Published on 12:00 AM, September 23, 2021

ADB lowers growth forecast

The Asian Development Bank has trimmed its economic growth projection for Bangladesh to 6.8 per cent for 2021-22, a reflection of the impacts of the containment measures reinstated at the start of the fiscal year to bring down coronavirus infection rates.

The Manila-based lender revised the growth projection in its latest Asian Development Outlook 2021 Update.

In April, it forecast a 7.2 per cent gross domestic product (GDP) growth. The government has also set a similar target for 2021-22, up from a 5.47 per cent provisional estimate in the last fiscal year.

The government's policies for saving lives while protecting livelihoods underpinned the recovery process in Bangladesh.

— Manmohan Parkash, ADB country director

The World Bank has projected that Bangladesh's GDP growth would be 5.1 per cent in FY22.

The growth projection reflects a strong recovery supported by strengthening manufacturing, continued expansion in the global economy, and effective government recovery policies, said the ADB in the report.

With continued robust growth expected in major country destinations, export earnings should reach pre-pandemic levels, it said.

"The government's policies for saving lives while protecting livelihoods underpinned the recovery process in Bangladesh, making it one of the few countries in the world sustaining commendable economic growth in recent difficult times," said Manmohan Parkash, country director of the ADB, in a press release.

The projected GDP of Bangladesh is the third-highest in South Asia. The Maldives is forecast to attain an economic growth of 15 per cent and India 7.5 per cent.

Nepal may post a GDP growth of 4.1 per cent, Pakistan 4 per cent, and Sri Lanka 3.4 per cent.

In Bangladesh, remittances are expected to remain strong, firming up private consumption. Improving consumer confidence and government stimulus measures will help boost private and public investment.

The main downside risk to the forecast would be sustained escalation of infection rates in major advanced economies, clipping external demand.

 "Prudent macroeconomic management and efficient implementation of stimulus measures and social protection programmes have helped. Continued efforts for job creation, quick vaccination, and improving domestic resource mobilisation will further accelerate the recovery process," Parkash said.

He applauded recent initiatives in the areas of financial inclusion and expansion of social protection.

Sustained reforms to increase business competitiveness, foreign investment, diversify exports, develop skills, and adopt technology will stimulate private sector investments and hasten economic recovery, he said.

In FY22, improving consumer confidence and the government's fiscal and monetary stimulus measures are expected to boost private and public investment.

The central bank's expansionary and accommodative monetary policy is expected to support the projected growth while keeping inflation contained.

Inflation could edge up to 5.8 per cent, and the current account deficit to narrow to 0.6 per cent of GDP in FY22.

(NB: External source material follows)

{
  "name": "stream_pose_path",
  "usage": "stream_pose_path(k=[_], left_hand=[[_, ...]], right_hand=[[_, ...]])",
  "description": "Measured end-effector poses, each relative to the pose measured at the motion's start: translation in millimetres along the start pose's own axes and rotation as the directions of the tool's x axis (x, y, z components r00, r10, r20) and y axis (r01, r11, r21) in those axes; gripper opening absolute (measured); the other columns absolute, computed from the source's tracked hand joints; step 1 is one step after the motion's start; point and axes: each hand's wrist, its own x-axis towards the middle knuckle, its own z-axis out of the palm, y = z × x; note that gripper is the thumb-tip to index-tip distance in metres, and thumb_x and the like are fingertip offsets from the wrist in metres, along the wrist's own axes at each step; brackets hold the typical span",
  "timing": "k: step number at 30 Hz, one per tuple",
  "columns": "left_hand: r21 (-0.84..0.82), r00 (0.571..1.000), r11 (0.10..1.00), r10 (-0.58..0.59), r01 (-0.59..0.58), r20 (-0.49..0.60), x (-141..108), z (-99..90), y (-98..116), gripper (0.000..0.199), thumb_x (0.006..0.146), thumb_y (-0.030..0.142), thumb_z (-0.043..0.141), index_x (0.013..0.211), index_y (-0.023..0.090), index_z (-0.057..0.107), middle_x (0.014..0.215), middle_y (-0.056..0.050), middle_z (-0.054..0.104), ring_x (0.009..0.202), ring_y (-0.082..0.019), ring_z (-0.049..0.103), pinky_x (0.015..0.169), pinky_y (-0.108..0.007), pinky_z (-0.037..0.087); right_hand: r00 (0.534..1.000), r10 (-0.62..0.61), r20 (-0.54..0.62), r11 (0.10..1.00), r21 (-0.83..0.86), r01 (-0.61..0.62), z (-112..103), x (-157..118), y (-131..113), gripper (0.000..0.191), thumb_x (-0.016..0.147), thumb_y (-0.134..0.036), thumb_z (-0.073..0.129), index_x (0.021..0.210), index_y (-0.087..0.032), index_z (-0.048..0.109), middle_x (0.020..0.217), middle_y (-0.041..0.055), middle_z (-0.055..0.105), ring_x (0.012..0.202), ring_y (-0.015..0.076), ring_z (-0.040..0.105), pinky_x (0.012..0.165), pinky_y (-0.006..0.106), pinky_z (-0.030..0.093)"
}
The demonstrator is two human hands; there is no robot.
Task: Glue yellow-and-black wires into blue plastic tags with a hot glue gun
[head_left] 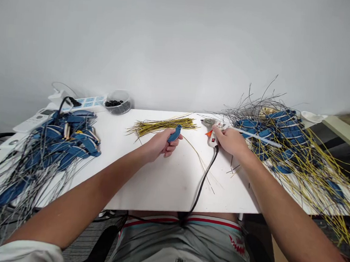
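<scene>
My left hand (165,144) is closed round a small blue curved piece (174,134), whose top end points up past the thumb. Thin yellow and dark wires (201,161) trail from it to the right over the white table. Behind this hand lies a bundle of yellow and black wires (154,126). My right hand (227,140) rests on a glue gun (212,124) with an orange trigger, its fingers partly hidden round the body. The gun's nozzle points left, and a translucent glue stick (259,137) extends from its back.
Blue pieces with grey wires (80,143) are heaped at left, near a power strip (89,102) and a clear bowl of black parts (118,103). Blue pieces with yellow wires (287,131) cover the right side. A black cable (200,185) crosses the table's front edge.
</scene>
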Motion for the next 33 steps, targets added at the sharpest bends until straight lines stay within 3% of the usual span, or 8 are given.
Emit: stream_pose_path(k=[5,8,10,15,24,27,31,33], left_hand=[[-0.021,1.000,1.000,0.008,-0.009,-0.010,-1.3,1.6,0.9,0.030,0.092,0.044,0.045,0.099,0.017,0.056,0.072,0.004,0.031,0.051,-0.006,0.027,0.040,-0.020,0.029],[-0.032,1.000,0.999,0.011,-0.012,-0.025,-1.1,1.6,0.1,0.031,0.093,0.045,0.045,0.100,0.017,0.056,0.072,0.004,0.030,0.050,-0.006,0.026,0.039,-0.020,0.028],[-0.036,1.000,0.999,0.014,-0.015,-0.023,-0.6,1.1,-0.5,0.032,0.093,0.046,0.044,0.100,0.017,0.056,0.072,0.004,0.029,0.050,-0.006,0.026,0.039,-0.020,0.028],[-0.026,1.000,1.000,0.013,-0.013,0.003,-0.1,-1.3,-0.9,0.034,0.094,0.048,0.042,0.100,0.018,0.056,0.071,0.005,0.029,0.051,-0.006,0.025,0.040,-0.020,0.029],[0.003,0.998,0.999,0.051,-0.051,0.034,-1.7,-2.7,-2.3,0.031,0.091,0.046,0.045,0.094,0.018,0.057,0.067,0.006,0.025,0.048,-0.005,0.015,0.040,-0.020,0.029],[-0.037,0.998,0.997,0.064,-0.063,0.020,0.8,-3.4,-3.8,0.031,0.090,0.047,0.046,0.093,0.018,0.057,0.067,0.006,0.026,0.048,-0.005,0.016,0.040,-0.020,0.029],[-0.091,0.998,0.994,0.068,-0.067,0.011,3.0,-3.4,-3.8,0.030,0.088,0.047,0.048,0.092,0.019,0.057,0.068,0.005,0.026,0.048,-0.006,0.020,0.040,-0.019,0.027],[-0.089,0.998,0.995,0.054,-0.052,0.018,3.1,-3.3,-3.0,0.029,0.088,0.046,0.049,0.091,0.018,0.057,0.068,0.005,0.026,0.048,-0.005,0.020,0.040,-0.019,0.027]], right_hand=[[0.992,-0.040,-0.119,0.976,-0.216,0.013,-2.5,-14.4,-12.6,0.056,0.101,-0.059,0.043,0.074,-0.020,0.072,0.076,0.0113,0.071,0.072,0.0241,0.061,0.061,0.033,0.027],[0.962,-0.222,-0.159,0.966,-0.168,0.195,7.8,-26.8,-36.2,0.040,0.100,-0.053,0.050,0.086,-0.022,0.072,0.080,0.0067,0.073,0.076,0.0217,0.063,0.063,0.032,0.028],[0.951,-0.303,-0.057,0.950,-0.095,0.297,18.8,-33.3,-55.2,0.032,0.097,-0.052,0.057,0.096,-0.023,0.071,0.084,0.0036,0.074,0.077,0.0198,0.064,0.064,0.031,0.031],[0.946,-0.271,0.177,0.949,-0.114,0.293,33.8,-40.2,-83.4,0.017,0.089,-0.034,0.063,0.098,-0.023,0.071,0.098,0.0053,0.076,0.088,0.0215,0.066,0.063,0.030,0.032],[0.933,-0.325,0.157,0.942,-0.031,0.334,33.0,-39.6,-66.8,0.013,0.085,-0.033,0.063,0.081,-0.021,0.063,0.084,0.0026,0.072,0.078,0.0185,0.061,0.061,0.030,0.032],[0.925,-0.358,0.129,0.933,0.068,0.352,35.9,-38.0,-61.1,0.011,0.087,-0.032,0.062,0.085,-0.021,0.062,0.079,0.0006,0.070,0.074,0.0162,0.059,0.062,0.029,0.032],[0.935,-0.354,0.031,0.935,-0.013,0.355,43.7,-37.3,-64.2,0.020,0.092,-0.042,0.064,0.097,-0.022,0.062,0.084,0.0019,0.071,0.078,0.0184,0.059,0.063,0.031,0.029],[0.922,-0.379,0.083,0.924,-0.021,0.382,46.4,-38.8,-67.8,0.017,0.093,-0.040,0.063,0.093,-0.022,0.064,0.088,0.0023,0.071,0.079,0.0185,0.059,0.063,0.031,0.029]])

Continued implementation of the increased fiscal and monetary stimulus measures could create inflationary pressures, the ADB said.

"A good crop outlook, consumer caution and underutilised production capacity should mitigate any upward pressure on prices. Domestic administered prices for fuel may cushion the impact of increased crude oil prices."

On the supply side, agriculture growth is projected to go up to 3.7 per cent in FY2022, driven by the budget priority extended to the sector.

Exports may grow by 8 per cent on continued robust growth projected in major export destinations.

According to the report, growth in remittances is likely to moderate to 7 per cent in FY2022.

"Providing vaccinations for workers is key to job placement in destination countries and maintaining robust remittance growth."